We might find ourselves in a difficult situation when we would like to implement more complex logic into our code. Terraform was not designed to be a full value programming language, it was more like a description of the desired infrastructure. It means that for example if we need to implement for loops, nested for loops of conditions, it is not impossible but will take experimenting and some endurance.

OpenTofu is under active development by the community, so hopefully these inherited issues will be eliminated in the future.

How to use

Using OpenTofu is pretty straightforward after Terraform. Although this is not a tutorial, through a simple AWS example I will show you how similar it is to Terraform.

  1. Install OpenTofu The first thing you need to do is to install OpenTofu on your system. Depending on your configuration you can find the instructions on the following link: https://opentofu.org/docs/intro/install/

  2. Install AWS CLI and configure credentials For OpenTofu to be able to access an AWS account, you must have the credentials configured on your machine. You can alternatively put the required credentials directly into the .tf file, but it is really not recommended.
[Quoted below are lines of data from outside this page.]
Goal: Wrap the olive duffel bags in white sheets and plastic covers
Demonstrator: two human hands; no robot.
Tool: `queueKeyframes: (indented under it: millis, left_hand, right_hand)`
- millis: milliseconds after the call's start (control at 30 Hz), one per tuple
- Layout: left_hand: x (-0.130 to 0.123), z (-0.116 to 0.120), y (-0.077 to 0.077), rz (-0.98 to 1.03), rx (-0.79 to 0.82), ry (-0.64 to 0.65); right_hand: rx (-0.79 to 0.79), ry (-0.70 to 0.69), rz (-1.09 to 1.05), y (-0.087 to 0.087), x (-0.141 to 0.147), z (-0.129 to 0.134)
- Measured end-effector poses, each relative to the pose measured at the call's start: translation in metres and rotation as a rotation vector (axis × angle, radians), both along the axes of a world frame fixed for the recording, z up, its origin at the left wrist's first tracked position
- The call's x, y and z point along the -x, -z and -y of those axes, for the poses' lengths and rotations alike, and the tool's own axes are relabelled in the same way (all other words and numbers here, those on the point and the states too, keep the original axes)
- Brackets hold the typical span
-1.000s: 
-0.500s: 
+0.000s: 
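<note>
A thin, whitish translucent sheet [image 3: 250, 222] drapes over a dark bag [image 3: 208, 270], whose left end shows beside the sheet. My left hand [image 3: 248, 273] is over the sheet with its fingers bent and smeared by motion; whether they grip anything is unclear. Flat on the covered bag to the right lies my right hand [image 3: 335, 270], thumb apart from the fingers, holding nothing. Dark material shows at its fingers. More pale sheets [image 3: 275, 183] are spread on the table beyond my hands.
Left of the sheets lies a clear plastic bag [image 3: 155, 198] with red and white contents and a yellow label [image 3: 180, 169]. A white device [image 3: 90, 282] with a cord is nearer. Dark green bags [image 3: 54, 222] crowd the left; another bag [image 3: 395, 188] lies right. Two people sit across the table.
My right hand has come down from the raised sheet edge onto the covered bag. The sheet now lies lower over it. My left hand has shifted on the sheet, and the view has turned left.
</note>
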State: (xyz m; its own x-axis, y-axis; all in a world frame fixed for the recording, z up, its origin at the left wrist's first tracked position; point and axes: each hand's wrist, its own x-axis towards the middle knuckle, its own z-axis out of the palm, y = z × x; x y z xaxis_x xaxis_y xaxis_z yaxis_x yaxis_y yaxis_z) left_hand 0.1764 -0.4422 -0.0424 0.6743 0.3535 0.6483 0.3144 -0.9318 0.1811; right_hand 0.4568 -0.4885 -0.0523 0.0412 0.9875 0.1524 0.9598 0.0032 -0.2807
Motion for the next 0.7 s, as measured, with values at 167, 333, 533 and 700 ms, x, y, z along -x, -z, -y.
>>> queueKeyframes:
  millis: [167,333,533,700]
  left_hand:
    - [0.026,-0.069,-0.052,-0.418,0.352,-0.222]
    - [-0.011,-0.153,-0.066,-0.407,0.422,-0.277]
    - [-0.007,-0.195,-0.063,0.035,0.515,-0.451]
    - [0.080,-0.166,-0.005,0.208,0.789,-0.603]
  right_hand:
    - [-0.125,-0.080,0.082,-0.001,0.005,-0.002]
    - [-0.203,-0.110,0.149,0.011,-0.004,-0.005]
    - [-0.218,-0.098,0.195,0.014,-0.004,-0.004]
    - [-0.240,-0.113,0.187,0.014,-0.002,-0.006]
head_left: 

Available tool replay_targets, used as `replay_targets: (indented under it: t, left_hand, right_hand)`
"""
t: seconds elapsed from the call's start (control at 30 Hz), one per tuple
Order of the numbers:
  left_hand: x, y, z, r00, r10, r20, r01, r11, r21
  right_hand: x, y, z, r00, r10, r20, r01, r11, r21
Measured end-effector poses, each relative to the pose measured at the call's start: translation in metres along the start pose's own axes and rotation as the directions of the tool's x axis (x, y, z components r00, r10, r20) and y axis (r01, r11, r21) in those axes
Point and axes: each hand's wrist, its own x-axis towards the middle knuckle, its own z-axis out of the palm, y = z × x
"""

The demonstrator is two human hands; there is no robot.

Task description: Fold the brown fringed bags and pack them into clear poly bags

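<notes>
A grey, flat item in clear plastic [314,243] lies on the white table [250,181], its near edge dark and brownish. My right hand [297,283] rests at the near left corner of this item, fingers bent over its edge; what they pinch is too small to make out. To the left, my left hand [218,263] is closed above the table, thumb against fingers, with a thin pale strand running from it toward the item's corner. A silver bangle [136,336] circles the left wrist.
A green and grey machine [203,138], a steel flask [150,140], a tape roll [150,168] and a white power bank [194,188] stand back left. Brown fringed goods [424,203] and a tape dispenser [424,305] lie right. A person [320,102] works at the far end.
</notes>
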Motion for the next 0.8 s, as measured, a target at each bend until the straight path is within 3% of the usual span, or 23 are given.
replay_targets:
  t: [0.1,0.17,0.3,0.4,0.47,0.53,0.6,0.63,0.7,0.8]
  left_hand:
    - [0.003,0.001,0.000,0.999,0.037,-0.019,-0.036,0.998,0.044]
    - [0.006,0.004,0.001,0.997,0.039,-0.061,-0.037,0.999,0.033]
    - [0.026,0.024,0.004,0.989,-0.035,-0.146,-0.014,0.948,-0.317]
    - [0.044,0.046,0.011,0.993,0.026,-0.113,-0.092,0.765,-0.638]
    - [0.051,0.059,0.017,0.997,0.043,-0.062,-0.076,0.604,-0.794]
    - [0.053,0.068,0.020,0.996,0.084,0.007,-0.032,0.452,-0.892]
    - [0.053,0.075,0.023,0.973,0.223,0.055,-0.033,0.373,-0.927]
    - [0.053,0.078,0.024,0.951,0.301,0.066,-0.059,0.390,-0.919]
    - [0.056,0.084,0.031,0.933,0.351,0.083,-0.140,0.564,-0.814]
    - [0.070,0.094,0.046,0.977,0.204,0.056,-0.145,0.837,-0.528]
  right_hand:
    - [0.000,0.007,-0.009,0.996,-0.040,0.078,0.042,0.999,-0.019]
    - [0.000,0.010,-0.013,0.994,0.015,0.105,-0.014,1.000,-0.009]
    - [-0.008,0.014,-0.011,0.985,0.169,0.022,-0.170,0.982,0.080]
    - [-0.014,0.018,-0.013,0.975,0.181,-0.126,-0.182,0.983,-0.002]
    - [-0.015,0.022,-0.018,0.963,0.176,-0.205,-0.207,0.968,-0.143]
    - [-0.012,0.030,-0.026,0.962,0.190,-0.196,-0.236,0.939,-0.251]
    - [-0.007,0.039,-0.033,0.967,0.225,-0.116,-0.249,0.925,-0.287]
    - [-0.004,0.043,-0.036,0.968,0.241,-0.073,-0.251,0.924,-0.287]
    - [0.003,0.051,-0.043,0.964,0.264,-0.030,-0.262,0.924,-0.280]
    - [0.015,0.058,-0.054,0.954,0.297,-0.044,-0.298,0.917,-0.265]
Install AWS CLI: https://docs.aws.amazon.com/cli/latest/userguide/getting-started-install.html
Configure credentials: https://docs.aws.amazon.com/cli/latest/userguide/cli-configure-files.html

  1. Create an OpenTofu project Create an empty folder for your project and put a ‘main.tf’ file in that folder with the following content:
terraform {                         
  required_providers {
    aws = {
      source  = "hashicorp/aws"
      version = "~> 4.0"
    }
  }
}

provider "aws" {                    
  region = "us-east-1"
}

resource "aws_vpc" "tofu-vpc" {
  cidr_block       = "10.0.0.0/16"
  instance_tenancy = "default"
  tags = {
    Name = "main"
  }
}

resource "aws_subnet" "tofu-subnet" {
  vpc_id     = aws_vpc.tofu-vpc.id
  cidr_block = "10.0.1.0/24"
}
  1. Initialize and run code When ready, you can use the good old Terraform commands to apply your configuration:
tofu init          # Initializes an OpenTofu working directory
tofu validate      # Checks if your syntax and configuration is correct
tofu plan          # shows what actions OpenTofu would take to apply the current configuration
tofu apply         # applies your current configuration
tofu destroy       # removes the previously generated resources

Conclusion

My experience shows that most companies ranging from smaller newcomers to the IT industry to huge multinational corporate giants choose to operate their infrastructure fully or partially from the cloud. This tendency causes the appearance of numerous IaC tools within a brief time period, and OpenTofu has managed to make a head start. It satisfies the need for such a tool while using well-known and reliable technology bases which is under constant development and with the dedication to staying open-source. Although having it’s weaknesses, if we are dealing with cloud infrastructure then we can’t really avoid to use a dedicated tool for it, and OpenTofu is definitely one of the best choice.